According to Cheney, Saddam was an ambitious, aggressive, dangerous man with access to vast wealth and technical capacities, including WMD. There was the threat that he would someday soon choke off our access -- and that of our friends and allies -- to the oil on which we rely, defending his position with "nuclear blackmail." Therefore, Cheney concluded, the United States must act, lest by waiting it find itself helpless against the man and the weapons he might soon control.
The threat to our supply of oil was, on the surface, an impressive argument -- by far the leading edge of the Bush administration's case for war. But Cheney and others did not ask the obvious question: To whom would Saddam sell his oil, if not on the world market? The alternative customer -- the Soviet empire -- was no longer in existence! Would he hold it in the ground and starve?
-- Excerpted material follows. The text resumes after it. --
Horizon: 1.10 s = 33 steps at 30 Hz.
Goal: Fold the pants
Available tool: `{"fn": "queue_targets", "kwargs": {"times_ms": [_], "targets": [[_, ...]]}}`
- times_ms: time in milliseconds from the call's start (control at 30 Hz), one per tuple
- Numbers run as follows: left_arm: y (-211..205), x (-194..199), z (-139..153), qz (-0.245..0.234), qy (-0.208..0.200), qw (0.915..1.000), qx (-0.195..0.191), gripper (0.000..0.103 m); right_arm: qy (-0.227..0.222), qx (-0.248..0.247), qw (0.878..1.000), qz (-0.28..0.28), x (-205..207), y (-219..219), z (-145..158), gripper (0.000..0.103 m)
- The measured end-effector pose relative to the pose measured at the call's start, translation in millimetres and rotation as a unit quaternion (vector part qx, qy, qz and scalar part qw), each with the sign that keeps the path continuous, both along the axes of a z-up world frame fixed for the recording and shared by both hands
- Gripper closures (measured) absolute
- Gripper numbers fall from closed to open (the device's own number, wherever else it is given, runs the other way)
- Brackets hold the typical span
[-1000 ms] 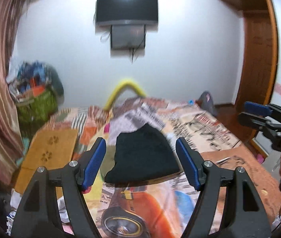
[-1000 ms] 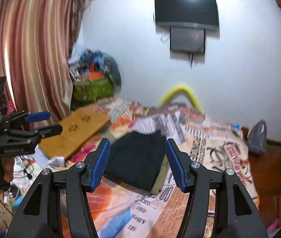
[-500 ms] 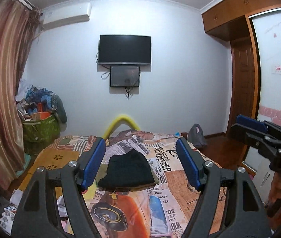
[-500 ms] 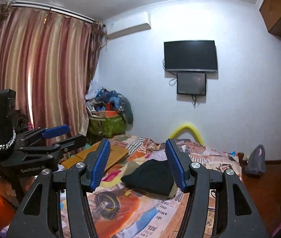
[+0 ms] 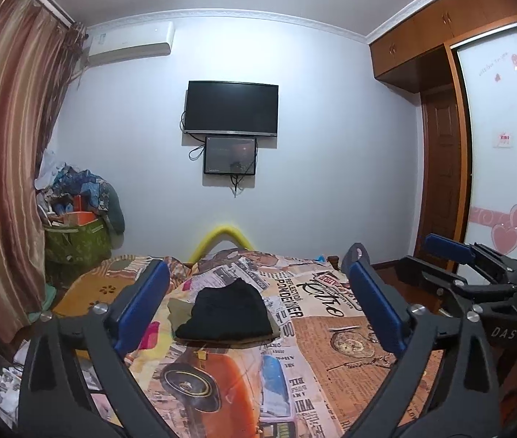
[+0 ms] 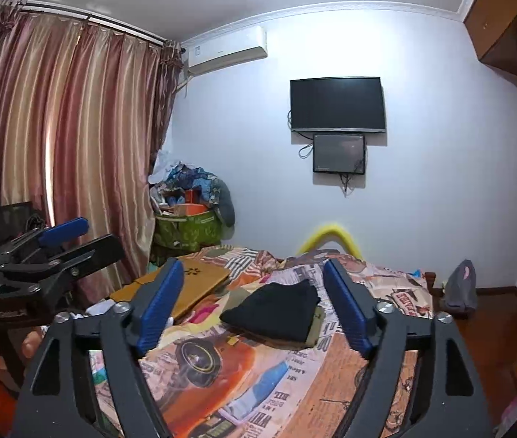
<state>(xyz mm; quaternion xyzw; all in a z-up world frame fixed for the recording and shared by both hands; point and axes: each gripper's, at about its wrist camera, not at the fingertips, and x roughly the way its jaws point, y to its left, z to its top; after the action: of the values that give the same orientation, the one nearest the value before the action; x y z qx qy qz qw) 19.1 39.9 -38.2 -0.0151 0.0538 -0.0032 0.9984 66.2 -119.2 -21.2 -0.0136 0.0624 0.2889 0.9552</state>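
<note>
Black pants (image 5: 227,310) lie folded in a neat stack on the bed, on top of an olive folded garment (image 5: 180,308). They also show in the right wrist view (image 6: 275,310). My left gripper (image 5: 256,288) is open and empty, held well back from and above the stack. My right gripper (image 6: 251,292) is open and empty too, equally far back. Each gripper shows in the other's view, the right one (image 5: 457,255) at the right edge and the left one (image 6: 66,235) at the left edge.
The bed has a colourful printed sheet (image 5: 317,346). A wooden board (image 6: 185,284) lies on its left side. A green bag of clutter (image 5: 74,241) stands by the curtain (image 6: 57,146). A TV (image 5: 231,107) hangs on the far wall. A wardrobe (image 5: 441,146) is on the right.
Both grippers have pulled back and up from the folded pants, so the stack looks smaller and farther away. Both stay open. The pants have not moved.
</note>
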Motion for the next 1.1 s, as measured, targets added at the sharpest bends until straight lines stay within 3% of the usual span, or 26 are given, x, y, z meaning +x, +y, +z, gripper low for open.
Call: {"fn": "queue_targets", "kwargs": {"times_ms": [133, 300, 1100], "targets": [[-3, 0, -4, 0.001, 0.004, 1.0, 0.004, 0.0, -0.003, -0.002, 1.0, -0.005, -6, -2, -3, 0.016], [-3, 5, -9, 0.005, 0.008, 0.9999, 0.003, 0.0, -0.012, 0.008, 1.0, -0.02, -9, -5, -3, 0.0], [-1, 11, -18, 0.006, 0.02, 0.9998, -0.008, 0.0, -0.001, 0.017, 1.0, -0.023, -13, -11, -10, 0.0]]}}
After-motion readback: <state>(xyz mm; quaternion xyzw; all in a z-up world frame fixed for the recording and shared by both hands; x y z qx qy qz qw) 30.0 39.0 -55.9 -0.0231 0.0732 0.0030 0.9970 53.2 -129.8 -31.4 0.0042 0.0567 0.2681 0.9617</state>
As we now know, the supposed facts that Cheney advanced were not true, and should have been suspect at the time. But the underlying principle did not depend on whether his combination of psychological inference, history and current information was correct, for Cheney believed we were entitled to act on presumption and inference. Cheney held -- and holds today -- that America's responsibility is to assume the worst, and to act today to prevent the worst, on the off-chance that the assumption might be correct.
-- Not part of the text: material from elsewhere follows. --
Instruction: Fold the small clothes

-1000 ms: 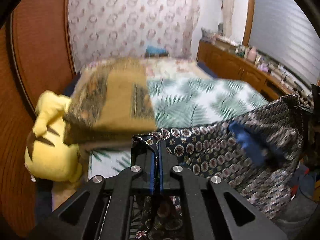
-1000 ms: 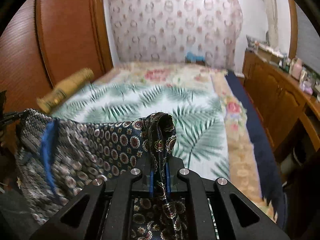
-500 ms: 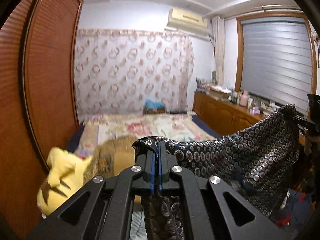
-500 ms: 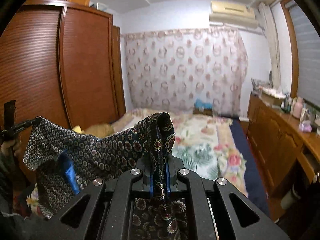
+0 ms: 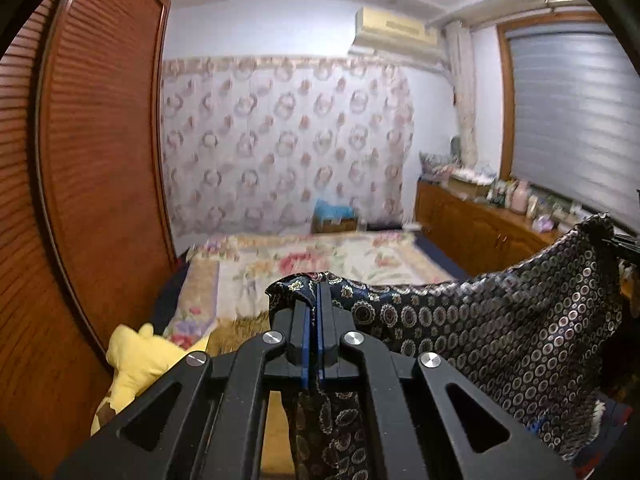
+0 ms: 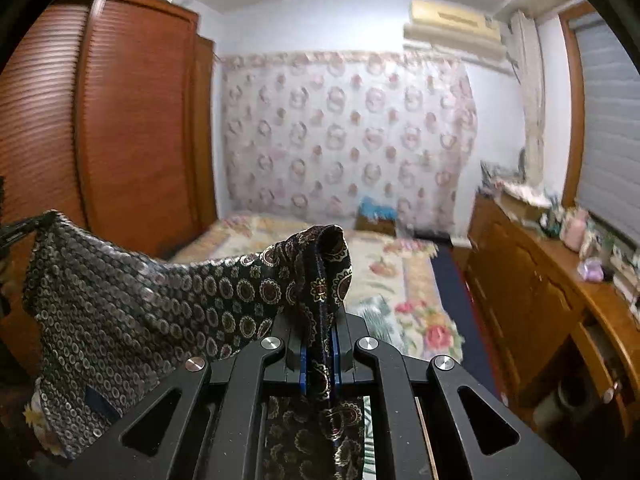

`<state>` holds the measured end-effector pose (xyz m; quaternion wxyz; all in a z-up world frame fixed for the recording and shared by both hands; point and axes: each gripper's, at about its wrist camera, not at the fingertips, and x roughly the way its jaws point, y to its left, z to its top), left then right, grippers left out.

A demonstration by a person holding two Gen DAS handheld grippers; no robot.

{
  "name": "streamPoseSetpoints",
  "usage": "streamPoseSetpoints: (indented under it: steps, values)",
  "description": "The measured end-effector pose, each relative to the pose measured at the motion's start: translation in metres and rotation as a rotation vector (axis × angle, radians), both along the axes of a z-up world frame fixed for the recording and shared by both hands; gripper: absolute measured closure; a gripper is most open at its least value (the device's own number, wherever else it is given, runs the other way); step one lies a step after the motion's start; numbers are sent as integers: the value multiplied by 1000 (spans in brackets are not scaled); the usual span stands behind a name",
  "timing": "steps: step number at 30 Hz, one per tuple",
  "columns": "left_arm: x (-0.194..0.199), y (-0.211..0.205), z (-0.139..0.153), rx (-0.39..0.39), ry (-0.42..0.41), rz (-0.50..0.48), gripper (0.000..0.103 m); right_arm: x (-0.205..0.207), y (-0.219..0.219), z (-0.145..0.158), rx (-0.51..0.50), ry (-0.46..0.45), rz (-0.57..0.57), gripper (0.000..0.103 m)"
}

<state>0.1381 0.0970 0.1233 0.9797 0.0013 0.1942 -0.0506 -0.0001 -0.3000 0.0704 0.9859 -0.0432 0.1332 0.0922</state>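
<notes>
A dark navy garment with round medallion print (image 5: 500, 328) hangs stretched in the air between my two grippers. My left gripper (image 5: 314, 304) is shut on its left top corner, with cloth bunched over the fingertips. My right gripper (image 6: 322, 320) is shut on the other top corner, and a fold of the garment (image 6: 120, 300) spans away to the left. Each view shows the far corner pinched by the other gripper, at the right edge of the left wrist view and the left edge of the right wrist view. The garment is lifted above the bed.
A bed with a floral cover (image 5: 304, 256) lies ahead and below. A yellow plush toy (image 5: 136, 360) sits at its left by a wooden wardrobe (image 5: 92, 168). A wooden sideboard with clutter (image 6: 548, 280) runs along the right. A patterned curtain (image 6: 344, 136) covers the far wall.
Both grippers have risen and tilted up with the garment. The view went from looking down on the bed to looking at the far wall and ceiling. Both grips are unchanged.
</notes>
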Motion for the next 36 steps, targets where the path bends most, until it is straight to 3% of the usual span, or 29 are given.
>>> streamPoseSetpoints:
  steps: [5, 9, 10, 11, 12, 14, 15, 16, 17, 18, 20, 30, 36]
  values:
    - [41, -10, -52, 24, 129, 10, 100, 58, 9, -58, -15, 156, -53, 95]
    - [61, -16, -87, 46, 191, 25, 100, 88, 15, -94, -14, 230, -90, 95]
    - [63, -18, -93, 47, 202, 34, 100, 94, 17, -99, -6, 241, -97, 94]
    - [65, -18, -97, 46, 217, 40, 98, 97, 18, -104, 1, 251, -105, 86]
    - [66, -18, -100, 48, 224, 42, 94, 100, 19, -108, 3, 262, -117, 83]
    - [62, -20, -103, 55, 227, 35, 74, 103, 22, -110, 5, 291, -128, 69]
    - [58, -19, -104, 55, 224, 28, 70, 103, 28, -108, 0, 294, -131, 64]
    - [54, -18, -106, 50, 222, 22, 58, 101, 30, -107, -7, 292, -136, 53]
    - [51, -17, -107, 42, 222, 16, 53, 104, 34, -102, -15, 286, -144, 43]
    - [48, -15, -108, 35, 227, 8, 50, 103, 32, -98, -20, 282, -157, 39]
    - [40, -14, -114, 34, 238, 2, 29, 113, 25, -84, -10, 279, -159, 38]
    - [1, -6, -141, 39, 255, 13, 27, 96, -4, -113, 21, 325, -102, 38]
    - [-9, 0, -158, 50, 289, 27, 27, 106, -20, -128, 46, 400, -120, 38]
This is the meaning of the declaration -- at the outset of the Aug. 26 speech, at West Point and elsewhere by Bush -- that the "old doctrines of security do not apply." Cheney clarified:
"In the days of the Cold War, we were able to manage the threat with strategies of deterrence and containment. But it's a lot tougher to deter enemies who have no country to defend. And containment is not possible when dictators obtain weapons of mass destruction, and are prepared to share them with terrorists who intend to inflict catastrophic casualties on the United States."
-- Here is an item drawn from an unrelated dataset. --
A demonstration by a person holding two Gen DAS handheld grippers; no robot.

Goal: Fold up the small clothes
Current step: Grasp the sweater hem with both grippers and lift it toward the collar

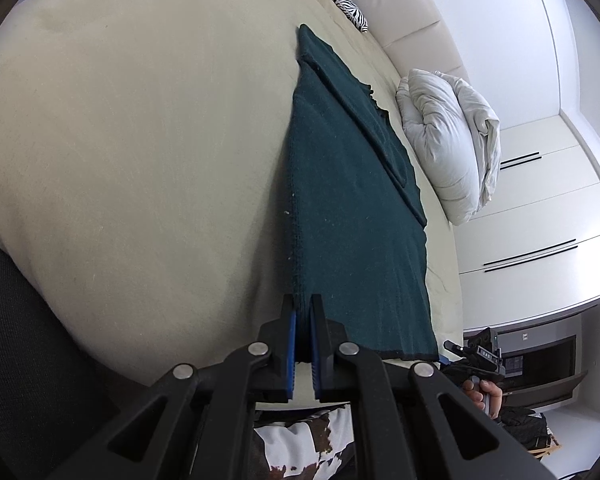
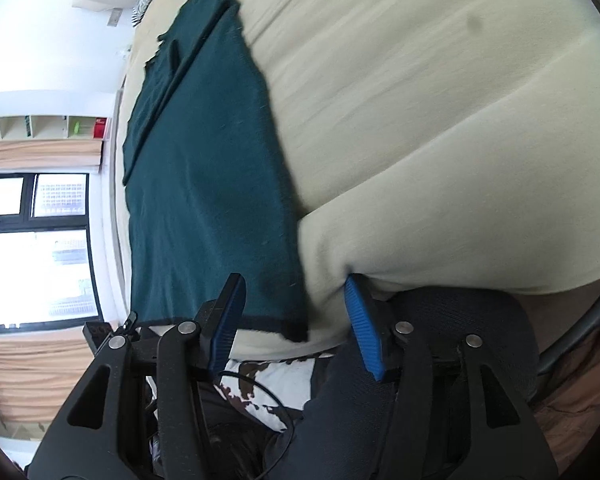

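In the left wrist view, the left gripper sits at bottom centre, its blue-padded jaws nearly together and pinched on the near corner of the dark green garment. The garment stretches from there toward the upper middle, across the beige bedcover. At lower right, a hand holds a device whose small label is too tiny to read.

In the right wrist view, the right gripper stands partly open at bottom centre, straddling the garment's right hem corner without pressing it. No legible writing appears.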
The claim that "containment is not possible when dictators obtain weapons of mass destruction" was false on its face. What about the Soviet Union? That country, governed by dictators, had many such weapons. And yet it was contained with great success for four decades. The Soviet Union collapsed in the end without inflicting so much as a single external casualty from any of these weapons. Nor did the Soviets ever contemplate sharing agents of mass destruction with terrorists, despite manifold Western fantasies (and James Bond movies) to that effect.
But Cheney's assertion, though nonsensical as stated, was not inconsistent with his core beliefs. He had always rejected the doctrines of deterrence and containment -- even as they applied to the Soviet Union. His position in 2002 was not a new one, crafted by strategists thinking afresh about the world after the Cold War. It was, instead, a direct return to the fantasy of world domination, powered by the atomic monopoly, that took hold in American military minds in the immediate aftermath of World War II, and that threatened the security and survival of the world for 20 years after that.
Preventive self-defense is nothing else than the most dangerous subterranean tendency of Cold War bombardiers LeMay and Power, who favored an unprovoked first strike against the Soviet Union. It is the doctrine rightly ridiculed in "Dr. Strangelove," resurrected and brought to you live in the nightmare we call Iraq.